WHAT TO DO = In the material below, the lines between the one holding "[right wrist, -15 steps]" and the one holding "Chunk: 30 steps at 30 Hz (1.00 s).", inclusive, are to be set down word for word. Pictures stay out.

DATASET =
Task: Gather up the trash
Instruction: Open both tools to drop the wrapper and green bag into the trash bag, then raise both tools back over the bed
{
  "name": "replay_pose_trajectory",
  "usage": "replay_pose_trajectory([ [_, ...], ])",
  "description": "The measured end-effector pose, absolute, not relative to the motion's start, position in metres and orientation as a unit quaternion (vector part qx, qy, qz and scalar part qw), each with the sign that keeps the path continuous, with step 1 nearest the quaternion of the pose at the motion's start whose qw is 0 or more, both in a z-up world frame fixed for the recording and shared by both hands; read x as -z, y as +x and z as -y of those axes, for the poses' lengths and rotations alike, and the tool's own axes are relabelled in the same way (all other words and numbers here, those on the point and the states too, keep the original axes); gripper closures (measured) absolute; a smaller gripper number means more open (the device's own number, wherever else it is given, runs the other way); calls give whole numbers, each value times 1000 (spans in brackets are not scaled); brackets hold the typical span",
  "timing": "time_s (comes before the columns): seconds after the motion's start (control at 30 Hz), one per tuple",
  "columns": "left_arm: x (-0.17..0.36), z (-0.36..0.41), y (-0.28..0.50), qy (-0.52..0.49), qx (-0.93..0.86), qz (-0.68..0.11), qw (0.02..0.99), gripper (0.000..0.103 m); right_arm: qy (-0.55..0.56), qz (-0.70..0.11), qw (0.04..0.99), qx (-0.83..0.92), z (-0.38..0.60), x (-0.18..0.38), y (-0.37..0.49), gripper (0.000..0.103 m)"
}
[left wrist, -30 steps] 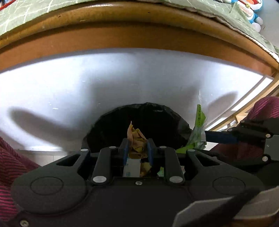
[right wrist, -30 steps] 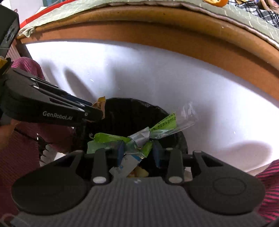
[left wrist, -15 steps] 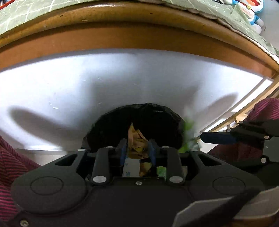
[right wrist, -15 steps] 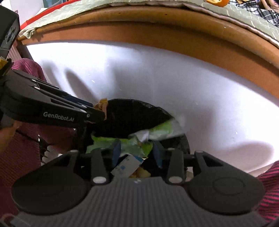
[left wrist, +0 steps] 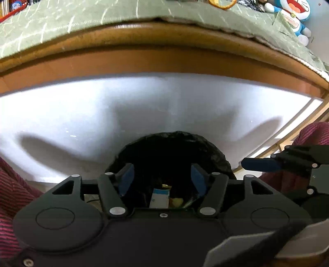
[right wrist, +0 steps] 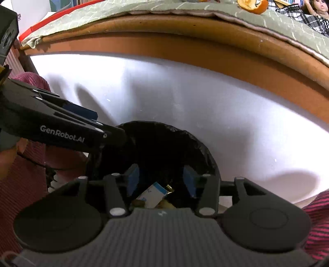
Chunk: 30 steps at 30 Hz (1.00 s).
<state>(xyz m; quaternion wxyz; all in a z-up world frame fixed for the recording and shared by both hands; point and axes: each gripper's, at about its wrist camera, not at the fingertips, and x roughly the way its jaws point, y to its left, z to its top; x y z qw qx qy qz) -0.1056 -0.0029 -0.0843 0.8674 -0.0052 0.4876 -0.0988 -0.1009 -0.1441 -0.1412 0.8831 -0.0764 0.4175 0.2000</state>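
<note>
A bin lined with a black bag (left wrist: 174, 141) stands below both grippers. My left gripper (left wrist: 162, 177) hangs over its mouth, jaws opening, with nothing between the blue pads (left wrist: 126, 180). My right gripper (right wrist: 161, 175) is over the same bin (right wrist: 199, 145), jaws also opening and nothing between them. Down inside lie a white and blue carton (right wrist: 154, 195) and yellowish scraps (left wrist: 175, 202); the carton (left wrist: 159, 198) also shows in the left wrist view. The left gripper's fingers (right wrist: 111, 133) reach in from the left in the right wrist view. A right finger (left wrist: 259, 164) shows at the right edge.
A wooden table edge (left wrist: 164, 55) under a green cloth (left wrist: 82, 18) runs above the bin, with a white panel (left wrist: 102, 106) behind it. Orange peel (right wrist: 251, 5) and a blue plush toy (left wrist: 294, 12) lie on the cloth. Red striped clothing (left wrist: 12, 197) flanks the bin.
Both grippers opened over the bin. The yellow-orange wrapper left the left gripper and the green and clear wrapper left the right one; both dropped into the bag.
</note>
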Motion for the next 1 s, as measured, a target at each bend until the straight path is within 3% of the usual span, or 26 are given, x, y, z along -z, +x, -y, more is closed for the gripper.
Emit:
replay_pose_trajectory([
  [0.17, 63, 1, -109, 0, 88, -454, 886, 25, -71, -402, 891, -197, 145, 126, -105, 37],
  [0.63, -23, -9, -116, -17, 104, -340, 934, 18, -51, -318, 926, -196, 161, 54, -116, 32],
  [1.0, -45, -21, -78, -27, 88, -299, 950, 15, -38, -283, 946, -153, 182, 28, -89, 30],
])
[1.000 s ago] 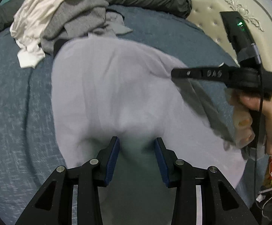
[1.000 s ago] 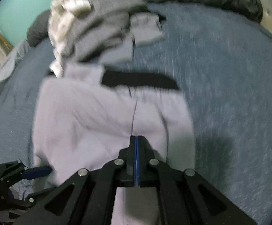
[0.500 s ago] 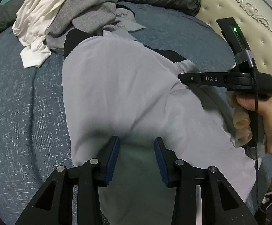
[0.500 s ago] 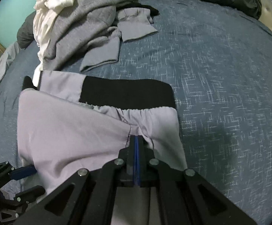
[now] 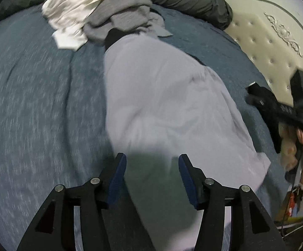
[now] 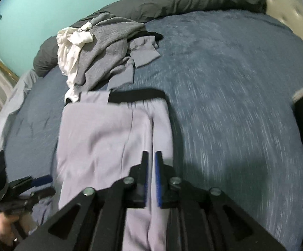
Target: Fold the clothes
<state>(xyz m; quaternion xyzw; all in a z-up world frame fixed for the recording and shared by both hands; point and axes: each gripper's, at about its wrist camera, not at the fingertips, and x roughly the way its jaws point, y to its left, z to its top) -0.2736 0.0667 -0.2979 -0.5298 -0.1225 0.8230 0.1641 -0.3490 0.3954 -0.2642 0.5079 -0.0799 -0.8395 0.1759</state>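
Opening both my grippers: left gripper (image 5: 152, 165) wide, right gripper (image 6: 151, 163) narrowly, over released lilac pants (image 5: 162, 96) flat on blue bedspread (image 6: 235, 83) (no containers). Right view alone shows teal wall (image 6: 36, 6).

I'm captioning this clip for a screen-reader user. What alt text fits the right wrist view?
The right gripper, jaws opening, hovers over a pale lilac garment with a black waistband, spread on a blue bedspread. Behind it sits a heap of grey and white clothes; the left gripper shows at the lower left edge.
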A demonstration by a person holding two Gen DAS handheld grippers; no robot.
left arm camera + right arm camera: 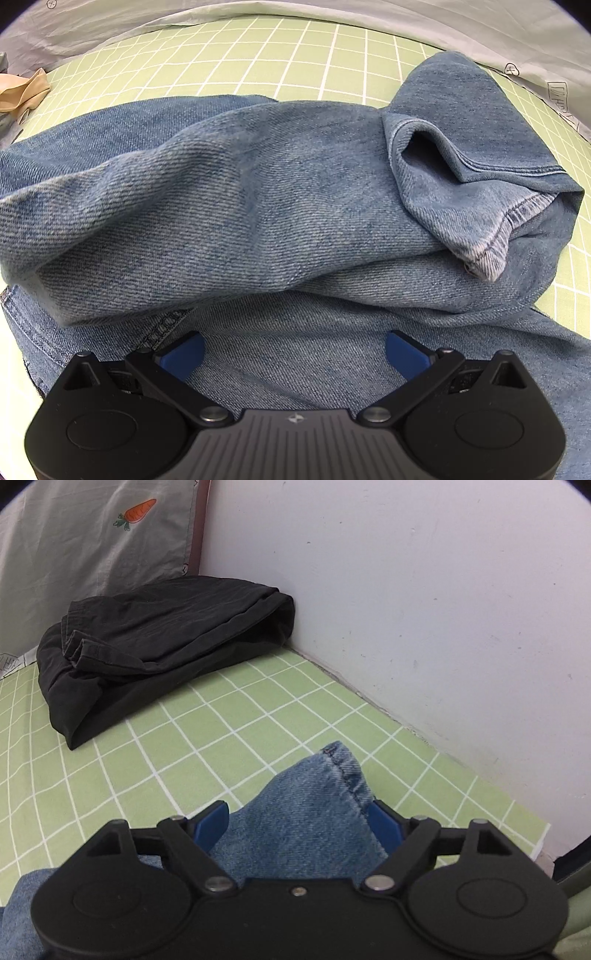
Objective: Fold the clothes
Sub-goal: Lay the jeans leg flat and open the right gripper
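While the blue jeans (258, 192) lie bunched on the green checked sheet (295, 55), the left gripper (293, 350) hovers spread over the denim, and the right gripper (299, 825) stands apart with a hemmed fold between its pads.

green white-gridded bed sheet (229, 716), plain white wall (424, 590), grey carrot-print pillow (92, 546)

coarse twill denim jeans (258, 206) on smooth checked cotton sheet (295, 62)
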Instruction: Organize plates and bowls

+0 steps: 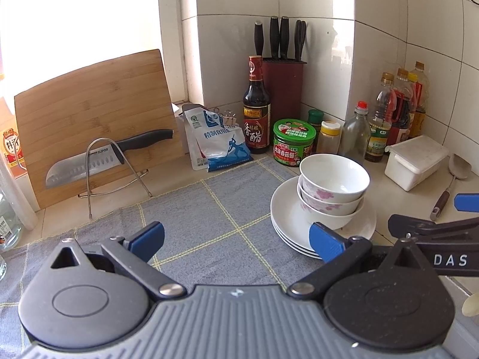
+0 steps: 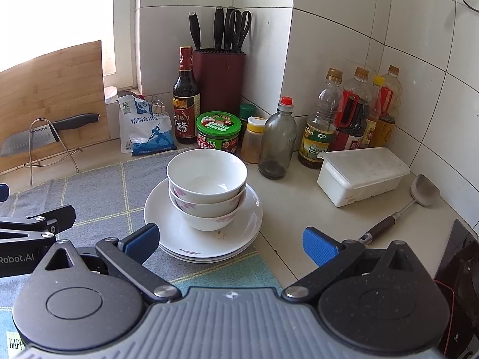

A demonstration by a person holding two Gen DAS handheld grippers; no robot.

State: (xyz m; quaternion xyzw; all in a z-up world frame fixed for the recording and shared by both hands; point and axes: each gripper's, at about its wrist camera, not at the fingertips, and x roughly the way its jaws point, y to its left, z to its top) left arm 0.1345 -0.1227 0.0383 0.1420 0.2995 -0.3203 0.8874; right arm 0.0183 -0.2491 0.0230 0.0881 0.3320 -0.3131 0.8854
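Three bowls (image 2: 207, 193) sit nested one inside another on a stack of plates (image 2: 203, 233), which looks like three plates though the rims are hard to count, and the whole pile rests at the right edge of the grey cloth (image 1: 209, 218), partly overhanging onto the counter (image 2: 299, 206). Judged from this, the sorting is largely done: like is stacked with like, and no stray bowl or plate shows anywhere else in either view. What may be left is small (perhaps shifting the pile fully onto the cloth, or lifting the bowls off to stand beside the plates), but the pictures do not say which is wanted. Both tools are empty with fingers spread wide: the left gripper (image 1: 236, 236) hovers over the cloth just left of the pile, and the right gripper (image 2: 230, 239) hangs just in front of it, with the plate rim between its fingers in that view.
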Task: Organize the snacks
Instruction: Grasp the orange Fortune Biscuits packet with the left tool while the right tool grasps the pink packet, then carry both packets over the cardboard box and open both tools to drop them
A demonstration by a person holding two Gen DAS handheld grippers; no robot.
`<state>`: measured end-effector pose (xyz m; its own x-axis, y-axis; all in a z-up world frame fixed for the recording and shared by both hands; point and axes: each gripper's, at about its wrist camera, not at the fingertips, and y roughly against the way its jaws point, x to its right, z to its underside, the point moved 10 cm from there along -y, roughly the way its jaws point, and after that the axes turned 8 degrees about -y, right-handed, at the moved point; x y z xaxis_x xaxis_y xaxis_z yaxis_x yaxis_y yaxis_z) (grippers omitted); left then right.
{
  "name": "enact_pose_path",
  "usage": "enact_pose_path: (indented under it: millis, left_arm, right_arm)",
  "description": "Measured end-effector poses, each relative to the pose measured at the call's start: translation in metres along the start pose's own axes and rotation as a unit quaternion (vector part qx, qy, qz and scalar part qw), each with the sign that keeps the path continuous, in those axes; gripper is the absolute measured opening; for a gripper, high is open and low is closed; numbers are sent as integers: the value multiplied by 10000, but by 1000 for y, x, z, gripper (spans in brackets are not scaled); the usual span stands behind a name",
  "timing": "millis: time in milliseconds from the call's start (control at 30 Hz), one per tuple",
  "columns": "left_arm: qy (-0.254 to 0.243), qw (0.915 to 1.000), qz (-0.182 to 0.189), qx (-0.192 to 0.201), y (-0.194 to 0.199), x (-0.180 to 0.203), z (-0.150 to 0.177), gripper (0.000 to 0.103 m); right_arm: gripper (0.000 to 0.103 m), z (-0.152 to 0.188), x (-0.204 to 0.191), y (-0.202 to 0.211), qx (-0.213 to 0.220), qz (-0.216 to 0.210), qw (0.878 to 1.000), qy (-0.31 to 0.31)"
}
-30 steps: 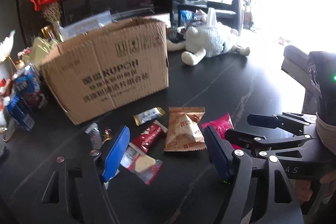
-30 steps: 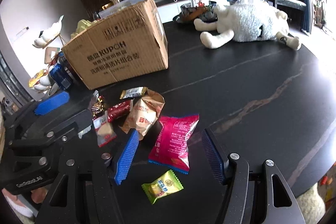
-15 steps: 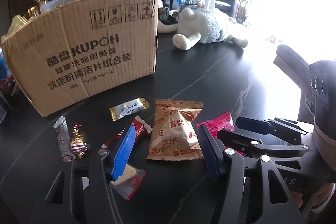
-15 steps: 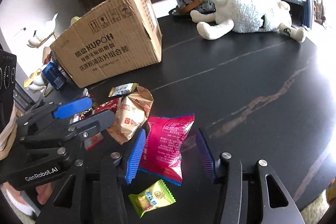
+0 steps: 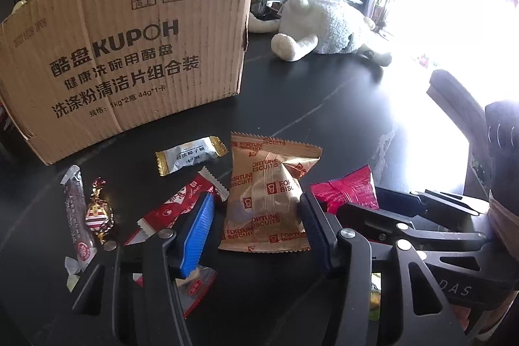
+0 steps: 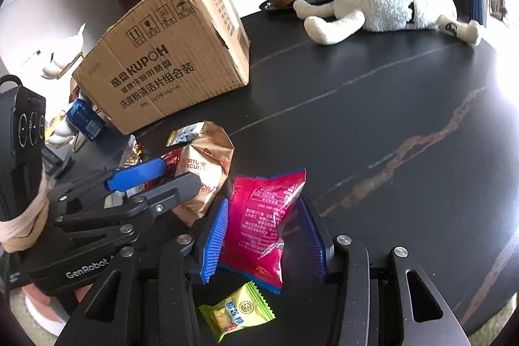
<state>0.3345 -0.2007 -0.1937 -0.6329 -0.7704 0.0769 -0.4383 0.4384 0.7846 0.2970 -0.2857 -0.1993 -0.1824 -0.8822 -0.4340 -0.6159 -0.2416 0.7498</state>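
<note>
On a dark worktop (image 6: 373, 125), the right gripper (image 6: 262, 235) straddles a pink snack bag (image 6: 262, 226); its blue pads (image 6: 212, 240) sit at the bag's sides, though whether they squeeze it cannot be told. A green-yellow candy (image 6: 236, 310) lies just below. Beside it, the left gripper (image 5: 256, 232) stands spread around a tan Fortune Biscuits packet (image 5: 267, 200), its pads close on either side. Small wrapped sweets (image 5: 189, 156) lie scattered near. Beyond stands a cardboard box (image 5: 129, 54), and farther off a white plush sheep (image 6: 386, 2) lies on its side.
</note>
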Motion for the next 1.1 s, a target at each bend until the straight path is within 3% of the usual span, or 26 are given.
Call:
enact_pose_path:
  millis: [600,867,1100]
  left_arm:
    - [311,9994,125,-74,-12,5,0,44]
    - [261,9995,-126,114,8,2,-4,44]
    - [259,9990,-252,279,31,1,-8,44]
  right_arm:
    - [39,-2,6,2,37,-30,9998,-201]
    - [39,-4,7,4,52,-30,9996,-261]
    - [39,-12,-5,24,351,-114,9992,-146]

ANSWER AREA =
[right wrist, -15 steps] 
[left wrist, +0 steps] 
[right wrist, +0 steps] 
Chunk: 30 steps at 30 Hz (1.00 s).

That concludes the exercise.